Uit de toelichting van de arts blijkt dat de behandelaren onvoldoende vertrouwen hebben in de vrijwilligheid van betrokkene. Zo is er geen overeenstemming over de behandeling van betrokkene. De rechtbank is dan ook van oordeel dat bij de voortzetting van de crisismaatregel de verzochte vormen van verplichte zorg noodzakelijk zijn om het nadeel af te wenden. Betrokkene verzet zich tegen deze zorg. Er zijn geen minder bezwarende alternatieven die hetzelfde beoogde effect hebben.
2.5.
Deze vormen van verplichte zorg zijn evenredig en naar verwachting effectief.

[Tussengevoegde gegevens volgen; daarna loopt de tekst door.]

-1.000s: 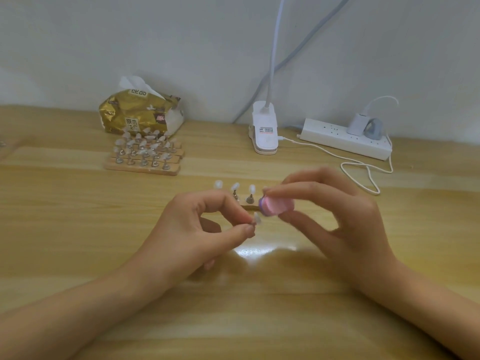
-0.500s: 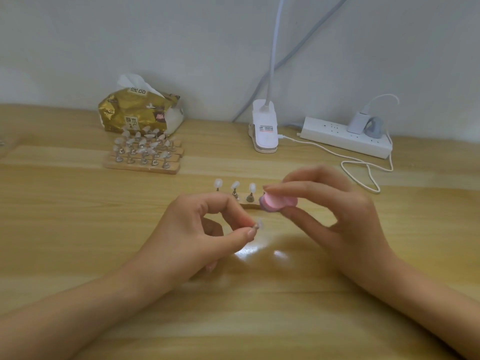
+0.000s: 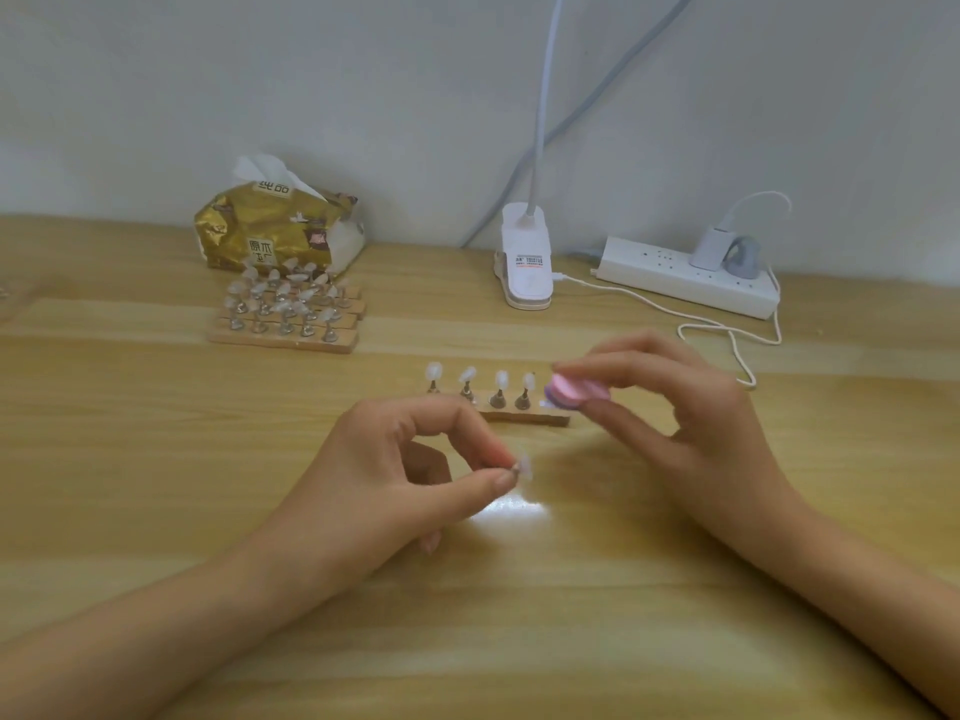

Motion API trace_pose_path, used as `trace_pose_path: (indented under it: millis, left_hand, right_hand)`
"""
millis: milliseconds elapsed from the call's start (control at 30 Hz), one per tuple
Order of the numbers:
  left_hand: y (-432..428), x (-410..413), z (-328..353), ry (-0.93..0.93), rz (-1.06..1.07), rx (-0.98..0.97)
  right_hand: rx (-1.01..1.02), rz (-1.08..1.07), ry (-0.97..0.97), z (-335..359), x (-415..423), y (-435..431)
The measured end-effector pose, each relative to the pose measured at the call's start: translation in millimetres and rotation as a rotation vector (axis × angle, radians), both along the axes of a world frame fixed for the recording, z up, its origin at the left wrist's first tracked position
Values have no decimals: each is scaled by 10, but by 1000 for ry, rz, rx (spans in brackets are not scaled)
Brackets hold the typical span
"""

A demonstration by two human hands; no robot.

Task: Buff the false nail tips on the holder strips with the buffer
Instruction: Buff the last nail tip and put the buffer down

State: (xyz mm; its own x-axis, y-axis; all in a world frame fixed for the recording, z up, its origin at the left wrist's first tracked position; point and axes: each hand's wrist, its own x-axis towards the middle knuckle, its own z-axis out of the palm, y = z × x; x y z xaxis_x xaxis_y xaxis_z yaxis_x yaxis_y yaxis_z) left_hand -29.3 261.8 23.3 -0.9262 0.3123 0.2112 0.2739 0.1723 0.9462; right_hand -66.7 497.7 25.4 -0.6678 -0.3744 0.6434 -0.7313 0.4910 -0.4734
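Observation:
My left hand pinches a small metal stand with a clear false nail tip between thumb and forefinger, just above the table. My right hand holds a pink and purple buffer block between thumb and fingers, up and to the right of that tip and apart from it. Behind my hands lies a wooden holder strip with several upright nail tips on stands.
A stack of more holder strips with nail tips sits at the back left, in front of a gold tissue pack. A white clip lamp base, a power strip and a looping white cable lie at the back right.
My right hand has drawn the buffer up and to the right, off the nail tip. My left hand has lowered the pinched tip slightly.

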Motion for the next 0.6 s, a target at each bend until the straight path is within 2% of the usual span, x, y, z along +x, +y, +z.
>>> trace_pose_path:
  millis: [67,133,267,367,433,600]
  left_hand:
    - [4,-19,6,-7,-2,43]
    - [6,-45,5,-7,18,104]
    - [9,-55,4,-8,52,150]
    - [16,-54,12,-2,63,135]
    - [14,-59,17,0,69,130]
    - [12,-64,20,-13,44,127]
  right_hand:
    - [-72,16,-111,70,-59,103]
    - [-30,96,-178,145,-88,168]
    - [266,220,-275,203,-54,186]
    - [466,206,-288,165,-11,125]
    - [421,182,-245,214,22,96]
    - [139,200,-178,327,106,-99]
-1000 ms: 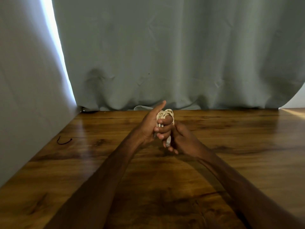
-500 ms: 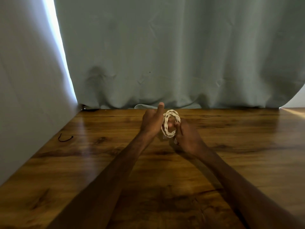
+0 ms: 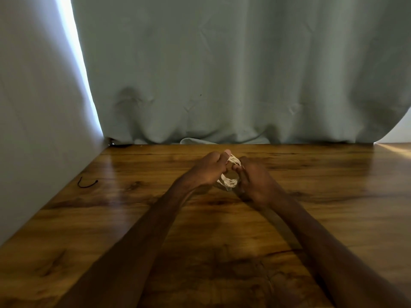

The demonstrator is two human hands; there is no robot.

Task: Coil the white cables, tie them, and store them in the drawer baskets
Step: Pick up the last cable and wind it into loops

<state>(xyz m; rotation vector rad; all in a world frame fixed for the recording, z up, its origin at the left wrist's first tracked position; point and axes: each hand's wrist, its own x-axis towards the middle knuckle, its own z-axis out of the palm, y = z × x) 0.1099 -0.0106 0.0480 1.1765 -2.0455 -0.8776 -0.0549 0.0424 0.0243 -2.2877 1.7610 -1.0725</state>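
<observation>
A white cable [image 3: 230,182] wound into a small ring sits between both hands, just above the wooden table [image 3: 133,218] near its far middle. My left hand [image 3: 209,168] grips the ring's left side, fingers curled and thumb up at the top. My right hand [image 3: 255,181] grips the right side with curled fingers. The ring's upper and lower arcs show; its sides are hidden by my fingers. No drawer or basket is in view.
A short black tie [image 3: 86,183] lies on the table at the left, close to the grey wall [image 3: 33,130]. A grey-green curtain [image 3: 222,74] hangs along the table's far edge.
The bundle gripped in my left fist has been opened into a ring held by both hands. Both hands have lowered slightly toward the table.
</observation>
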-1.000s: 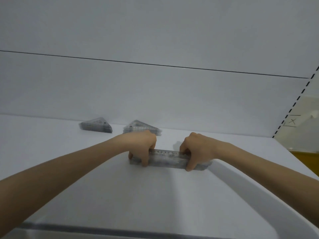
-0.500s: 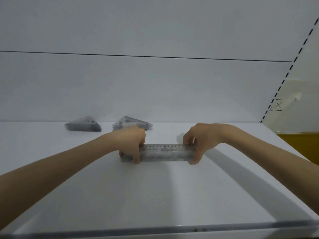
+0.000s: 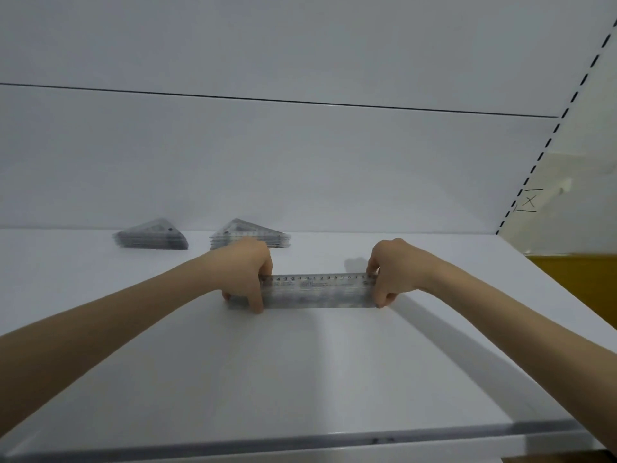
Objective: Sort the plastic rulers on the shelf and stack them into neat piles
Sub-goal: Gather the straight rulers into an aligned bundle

Uit de stukken blijkt dat rekening is gehouden met de voorwaarden die noodzakelijk zijn om deelname van betrokkene aan het maatschappelijk leven te bevorderen, alsmede met de veiligheid van betrokkene.
2.6.
Gelet op het voorgaande zal een machtiging tot voortzetting van de crisismaatregel worden verleend, welke machtiging een geldigheidsduur heeft van drie weken na heden.

3.Beslissing

De rechtbank:
- verleent een machtiging tot voortzetting van de crisismaatregel ten aanzien van
[betrokkene], geboren op [1992] te [geboorteplaats] , met voor de duur van de machtiging de volgende vormen van verplichte zorg:
a.
toedienen van vocht, voeding en medicatie, alsmede het verrichten van medische controles of andere medische handelingen en therapeutische maatregelen, ter behandeling van een psychische stoornis, dan wel vanwege die stoornis, ter behandeling van een somatische aandoening;
b.
beperken van de bewegingsvrijheid;
c.
insluiten;
d.
uitoefenen van toezicht op betrokkene;
e.
onderzoek aan kleding of lichaam;
f.
onderzoek van de woon- of verblijfsruimte op gedrag-beïnvloedende middelen en gevaarlijke voorwerpen;
g.
controleren op de aanwezigheid van gedrag-beïnvloedende middelen;
h.
aanbrengen van beperkingen in de vrijheid het eigen leven in te richten, die tot gevolg hebben dat betrokkene iets moet doen of nalaten, waaronder het gebruik van communicatiemiddelen;
i.
beperken van het recht op het ontvangen van bezoek;
j.
opnemen in een accommodatie.
- bepaalt dat deze machtiging geldt tot en met 12 augustus 2020.
Deze beschikking is op 22 juli 2020 mondeling gegeven door mr. E.A.A. van Kalveen, rechter en in het openbaar uitgesproken bijgestaan door D. Hendriks als griffier, en op28 juli 2020
schriftelijk uitgewerkt en ondertekend.
Tegen deze beschikking staat het rechtsmiddel van cassatie open.